Sadece dünya mutluluğundan ve başarısından bahsetmiyoruz.  Özellikle SQ  yani vicdan olarak tanımladığımız ruhsal zeka da kişinin dünya mutluluğunun yanı sıra aynı zamanda ahiret mutluluğunu  elde etmesi açısından da hayati derecede öneme haizdir. Buda ancak kendi öz anne-babasıyla yetiştiği takdirde verimli bir şekilde oluşabiliyor. Bu anne-babasıyla beraber yetişmiş olması tek başına yeterli değilse de en azından biraz önce bahsetmiş olduğumuz sorunların ortaya çıkmasını bir nebze olsun azaltması açısından son derece önemlidir.

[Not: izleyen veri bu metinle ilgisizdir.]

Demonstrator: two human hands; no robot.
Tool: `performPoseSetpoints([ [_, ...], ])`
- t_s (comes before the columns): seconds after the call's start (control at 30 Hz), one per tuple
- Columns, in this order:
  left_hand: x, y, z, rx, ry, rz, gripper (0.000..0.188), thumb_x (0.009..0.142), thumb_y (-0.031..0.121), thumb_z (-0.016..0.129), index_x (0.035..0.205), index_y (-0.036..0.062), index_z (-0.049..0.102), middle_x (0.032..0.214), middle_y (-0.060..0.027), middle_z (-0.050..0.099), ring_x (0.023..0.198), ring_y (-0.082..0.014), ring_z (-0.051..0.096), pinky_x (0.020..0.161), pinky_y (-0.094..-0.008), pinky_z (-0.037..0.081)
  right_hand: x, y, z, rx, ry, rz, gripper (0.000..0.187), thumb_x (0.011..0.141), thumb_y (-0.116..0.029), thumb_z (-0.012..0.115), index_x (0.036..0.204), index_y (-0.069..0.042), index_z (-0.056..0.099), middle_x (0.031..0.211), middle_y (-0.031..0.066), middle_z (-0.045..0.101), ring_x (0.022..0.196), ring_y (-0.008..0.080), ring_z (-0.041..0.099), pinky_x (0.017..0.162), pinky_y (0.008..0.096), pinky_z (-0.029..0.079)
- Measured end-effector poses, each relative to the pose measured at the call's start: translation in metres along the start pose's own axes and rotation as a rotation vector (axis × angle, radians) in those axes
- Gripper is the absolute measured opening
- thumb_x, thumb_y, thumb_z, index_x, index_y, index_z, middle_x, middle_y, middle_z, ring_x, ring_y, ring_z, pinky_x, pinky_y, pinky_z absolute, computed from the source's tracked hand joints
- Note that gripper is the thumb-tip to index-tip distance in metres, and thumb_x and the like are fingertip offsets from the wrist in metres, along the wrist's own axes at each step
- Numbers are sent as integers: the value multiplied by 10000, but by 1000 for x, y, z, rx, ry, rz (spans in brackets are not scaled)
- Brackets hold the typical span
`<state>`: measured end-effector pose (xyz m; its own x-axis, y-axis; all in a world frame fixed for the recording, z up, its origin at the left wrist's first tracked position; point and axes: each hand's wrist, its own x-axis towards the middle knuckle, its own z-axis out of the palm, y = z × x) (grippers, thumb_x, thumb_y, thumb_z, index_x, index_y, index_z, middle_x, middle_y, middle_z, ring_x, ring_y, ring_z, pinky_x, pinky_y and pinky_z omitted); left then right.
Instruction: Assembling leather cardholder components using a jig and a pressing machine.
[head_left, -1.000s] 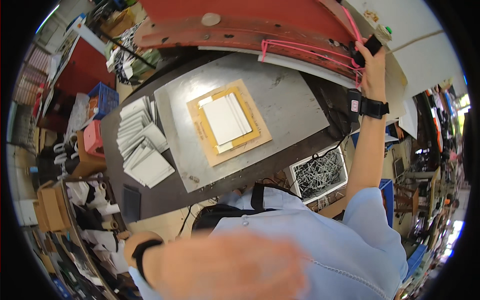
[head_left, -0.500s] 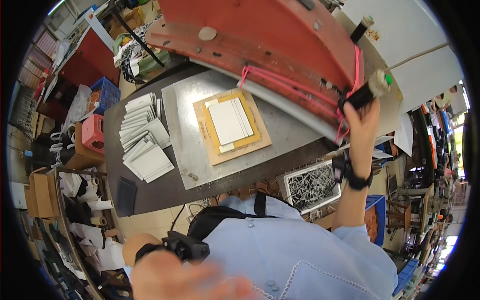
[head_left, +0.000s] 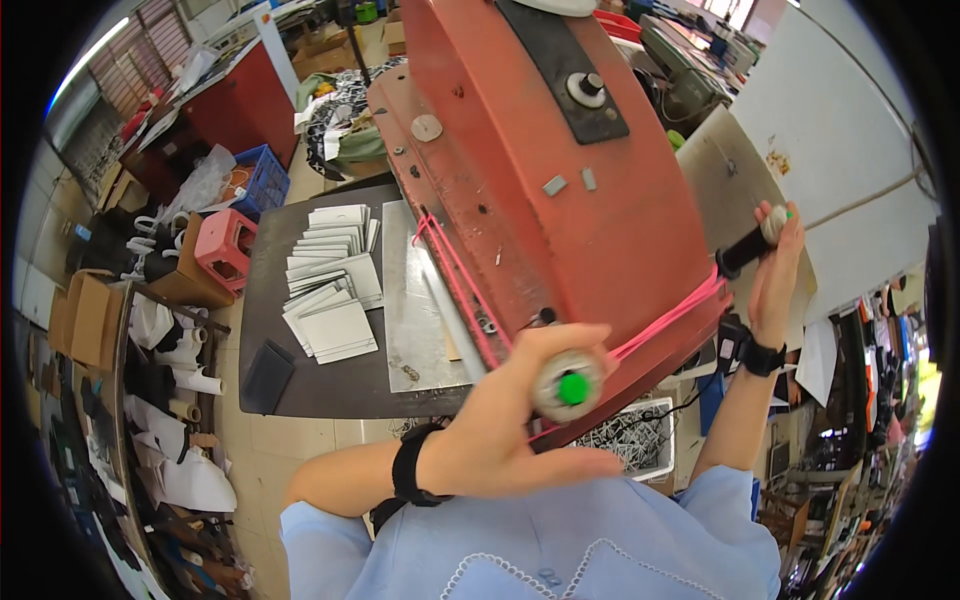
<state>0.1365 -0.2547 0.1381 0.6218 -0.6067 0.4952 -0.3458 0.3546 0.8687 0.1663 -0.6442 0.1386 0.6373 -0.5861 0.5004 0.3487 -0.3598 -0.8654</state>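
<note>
A red press arm (head_left: 560, 200) swings across the table in front of me, with pink cord strung along its near edge. At its near corner, my left hand (head_left: 490, 425) is open around a handle (head_left: 566, 385) with a green button on its end. The thumb is spread away and the other fingers reach over the handle's far side. Farther right, my right hand (head_left: 777, 285) is closed on a second, black handle (head_left: 745, 252), also with a green tip. Under the arm lies a metal plate (head_left: 408, 300); the wooden board on it is almost wholly hidden.
A fanned stack of pale flat pieces (head_left: 338, 330) lies on the dark table (head_left: 275, 230), near a black flat piece (head_left: 267, 375). A white bin (head_left: 655, 460) of metal parts stands below the arm. Left are a pink stool (head_left: 222, 245), a blue crate (head_left: 262, 180) and shelving with rolls (head_left: 190, 380).
The red arm has swung nearer and now covers the board and white sheet. My left hand has come up from my chest to the near handle. My right hand stays on its handle, lower and farther right.
</note>
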Motion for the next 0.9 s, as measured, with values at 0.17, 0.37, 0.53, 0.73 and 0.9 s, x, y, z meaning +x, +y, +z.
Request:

O açıdan biz boşanmalara hiçbir açıdan sıcak bakmıyoruz. Fakat ne yazık ki bizim toplumumuzda da “körle yatan şaşı kalkar” derler ya son yıllarda boşanma oranı oldukça artmıştır. Özellikle batılılaşma etkisinin çok daha etkin olduğu, kadınların çalışma hayatına daha fazla katıldığı, eğitim seviyesinin yüksek olduğu, nerde ise batı seviyesinde olduğu batı bölgelerimize baktığımızda hangi bölgeden bahsediyoruz Trakya, Ege, Marmara bu bölgelerden bahsediyoruz. Evlenme oranının, evlenme yaşının, boşanma oranının hemen hemen Avrupa ülkeleriyle aynı olduğunu, hatta bazı hususlarda bazı Avrupa ülkelerini de geçmiş olduğunu görüyoruz.

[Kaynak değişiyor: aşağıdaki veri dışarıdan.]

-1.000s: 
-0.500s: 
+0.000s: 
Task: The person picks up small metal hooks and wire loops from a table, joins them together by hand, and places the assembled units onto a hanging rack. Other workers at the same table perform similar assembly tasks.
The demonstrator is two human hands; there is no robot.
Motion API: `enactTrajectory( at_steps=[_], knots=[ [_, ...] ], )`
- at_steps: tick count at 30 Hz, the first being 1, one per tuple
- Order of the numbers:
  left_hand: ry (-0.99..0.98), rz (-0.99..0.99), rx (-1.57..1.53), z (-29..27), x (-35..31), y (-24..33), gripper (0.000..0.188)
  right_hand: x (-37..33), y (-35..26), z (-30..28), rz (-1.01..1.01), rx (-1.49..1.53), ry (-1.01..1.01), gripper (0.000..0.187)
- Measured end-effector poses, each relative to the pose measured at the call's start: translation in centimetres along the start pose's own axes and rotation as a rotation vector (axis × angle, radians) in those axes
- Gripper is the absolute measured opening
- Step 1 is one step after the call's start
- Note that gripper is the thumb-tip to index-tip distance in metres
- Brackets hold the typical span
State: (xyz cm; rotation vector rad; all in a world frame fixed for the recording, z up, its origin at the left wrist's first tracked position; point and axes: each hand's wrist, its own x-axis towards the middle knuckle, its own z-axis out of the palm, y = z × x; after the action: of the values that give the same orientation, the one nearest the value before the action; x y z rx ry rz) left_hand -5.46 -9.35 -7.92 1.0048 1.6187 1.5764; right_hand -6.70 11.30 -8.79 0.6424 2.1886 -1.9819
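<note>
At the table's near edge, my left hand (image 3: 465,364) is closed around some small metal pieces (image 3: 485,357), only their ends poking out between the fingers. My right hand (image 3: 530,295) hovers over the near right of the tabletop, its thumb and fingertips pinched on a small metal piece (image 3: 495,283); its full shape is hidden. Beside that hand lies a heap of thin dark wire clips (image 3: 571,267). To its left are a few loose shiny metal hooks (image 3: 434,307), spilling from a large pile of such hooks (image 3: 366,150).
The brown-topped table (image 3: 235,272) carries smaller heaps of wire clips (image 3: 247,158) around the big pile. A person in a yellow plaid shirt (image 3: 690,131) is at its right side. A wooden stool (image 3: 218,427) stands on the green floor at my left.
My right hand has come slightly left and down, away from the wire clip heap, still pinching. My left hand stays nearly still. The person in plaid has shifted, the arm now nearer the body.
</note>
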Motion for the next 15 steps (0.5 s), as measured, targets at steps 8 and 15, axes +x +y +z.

Allah tan Anadolu var. Saf, temiz, özgün, orijinal Anadolumuz var. Anadolumuz olmasaydı çoktan bu ülkenin ocağına kibrit suyu dökülmüştü. Anadolu o aile değerlerini hala sürdürme çabası içerisinde. Her ne kadar köyden kente göç, kent yaşamına uyum sürecinde yaşanılan zorluklar o aile yapısını sarsmışsa bile o aile yapısı yıkılmadı. Özelliklede kadınlarımızın cansiperane çabaları o aile bütünlüğünü devam ettirme konusundaki fedakârlıkları diyebilirim ki Türk toplum yapısını ayakta tutuyor. Fakat ne yazık ki o direkte kadınlarımızın çalışma hayatına atılmasıyla birlikte çatırdamaya başladı. Şu an bu oran ülkemizde % 21, batıya baktığımızda % 80. Fakat burada bir problem var. Kadınların çalışma hayatına atılmasıyla birlikte evlenme yaşı yükselmeye başlıyor, doğurganlık oranları azalmaya başlıyor ve boşanma oranları da yükselmeye başlıyor.

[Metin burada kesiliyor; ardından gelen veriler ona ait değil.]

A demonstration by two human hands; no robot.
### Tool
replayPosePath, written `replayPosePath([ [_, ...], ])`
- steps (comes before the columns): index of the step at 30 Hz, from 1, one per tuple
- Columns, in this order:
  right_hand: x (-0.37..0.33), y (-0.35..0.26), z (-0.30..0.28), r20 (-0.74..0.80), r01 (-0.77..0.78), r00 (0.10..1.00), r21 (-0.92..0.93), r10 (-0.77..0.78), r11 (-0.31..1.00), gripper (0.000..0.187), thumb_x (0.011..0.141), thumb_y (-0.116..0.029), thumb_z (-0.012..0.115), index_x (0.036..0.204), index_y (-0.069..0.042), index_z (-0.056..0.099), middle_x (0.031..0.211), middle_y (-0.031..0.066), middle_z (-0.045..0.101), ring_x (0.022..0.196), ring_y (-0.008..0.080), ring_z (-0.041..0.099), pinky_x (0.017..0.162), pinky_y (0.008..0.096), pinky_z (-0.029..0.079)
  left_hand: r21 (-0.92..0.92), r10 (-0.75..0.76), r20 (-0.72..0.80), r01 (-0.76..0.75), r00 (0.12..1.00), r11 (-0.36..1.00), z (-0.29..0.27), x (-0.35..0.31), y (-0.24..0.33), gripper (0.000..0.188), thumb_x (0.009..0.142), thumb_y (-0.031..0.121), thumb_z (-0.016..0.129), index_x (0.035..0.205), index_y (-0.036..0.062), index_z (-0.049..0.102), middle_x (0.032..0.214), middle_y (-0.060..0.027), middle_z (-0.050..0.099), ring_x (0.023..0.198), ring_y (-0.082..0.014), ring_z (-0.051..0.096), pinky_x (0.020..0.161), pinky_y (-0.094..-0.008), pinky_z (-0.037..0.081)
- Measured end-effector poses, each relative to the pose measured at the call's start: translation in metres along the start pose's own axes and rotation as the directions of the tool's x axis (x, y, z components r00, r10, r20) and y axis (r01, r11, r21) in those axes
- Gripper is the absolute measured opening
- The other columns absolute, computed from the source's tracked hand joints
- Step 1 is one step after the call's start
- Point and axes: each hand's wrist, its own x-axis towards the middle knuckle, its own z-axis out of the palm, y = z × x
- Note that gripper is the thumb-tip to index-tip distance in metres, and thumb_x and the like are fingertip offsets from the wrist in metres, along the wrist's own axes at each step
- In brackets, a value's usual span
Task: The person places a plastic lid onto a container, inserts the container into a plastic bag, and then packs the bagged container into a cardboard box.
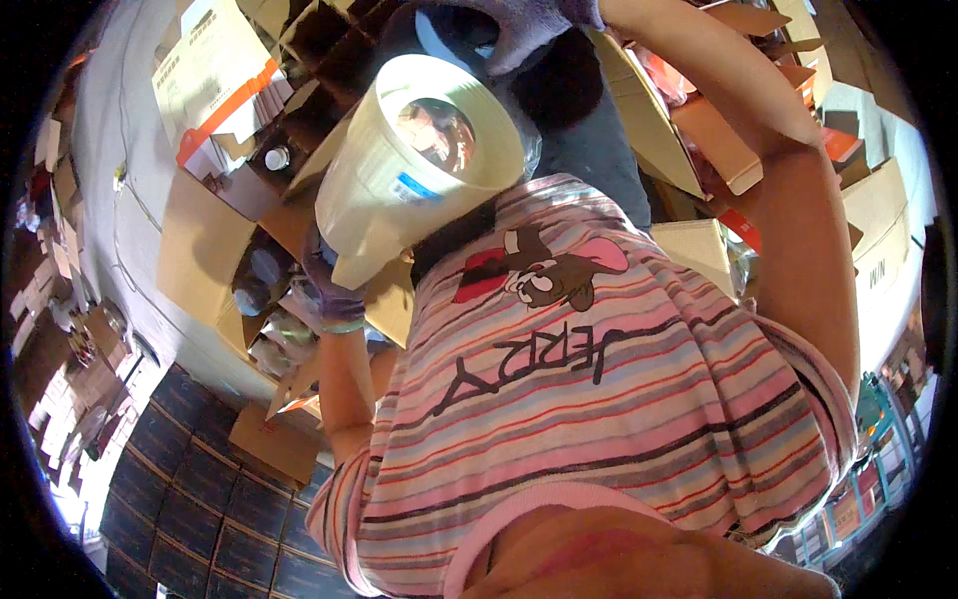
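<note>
My left hand (334,278), in a purple-grey glove, grips the lower side of a cream plastic jug-shaped housing (349,190); its fingers are partly hidden behind it. The housing lies tilted in front of my waist with its wide round end toward me. Inside that end sits a shiny mirrored round part (436,133), and a small blue label (417,188) is on the outer wall. Beyond the housing, at the top edge, my gloved right hand (529,30) has its fingers curled near a pale blue curved piece (439,40). What it holds, if anything, is hidden.
An open divided carton (319,40) stands at the far left, with white and orange boxes (215,90) beside it. Below it is another open carton (205,250). More cartons (718,140) crowd the right. Stacked dark boxes (200,499) fill the lower left.
</note>
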Motion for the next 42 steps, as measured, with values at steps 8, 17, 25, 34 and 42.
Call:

Yani aile kurumu çatırdamaya başlıyor. Kadını o ait olduğu yerden alıp ta toplumsal alana, çalışma hayatına ittiğinizde o yapı çatırdamaya başlıyor. Ne yazık ki hükümetimiz kadının çalışma hayatına katılımını çoğaltma konusunda çok yoğun çaba içerisinde. Kendileri bunu dile getiriyorlar. Neden? Çünkü 2023 yılına geldiğimizde o kişi başına 25-30 bin gelir seviyesini yakalayabilmemiz için kadının çalışma oranının %50 nin üzerine çıkması gerekiyormuş.
Tamam 25-30 bin gelir seviyesini yakalayalım ama doğurganlık düştü, evlenme yaşı yükseldi, boşanma oranları yükseldi, nüfus yaşlandı. Ne yapacağız o zaman? Para problemi çözüyor mu? İşte batının karşı karşıya kaldığı problemle bizde karşı karşıya kalacağız. Buna bağlı olarak cinsel sapmalar, alkol, uyuşturucu artacak. Kimse bunları göz önüne almıyor.
Ne olursa olsun bizler aile bütünlüğünü devam ettirebilmek, o ailedeki çocukların fıtratlarını muhafaza edebilmek açısından onların hayatta mutlu ve başarılı, sadece bu dünya değil ahiret hayatlarında da mutlu ve başarılı olmaları açısından hayati öneme haizdir.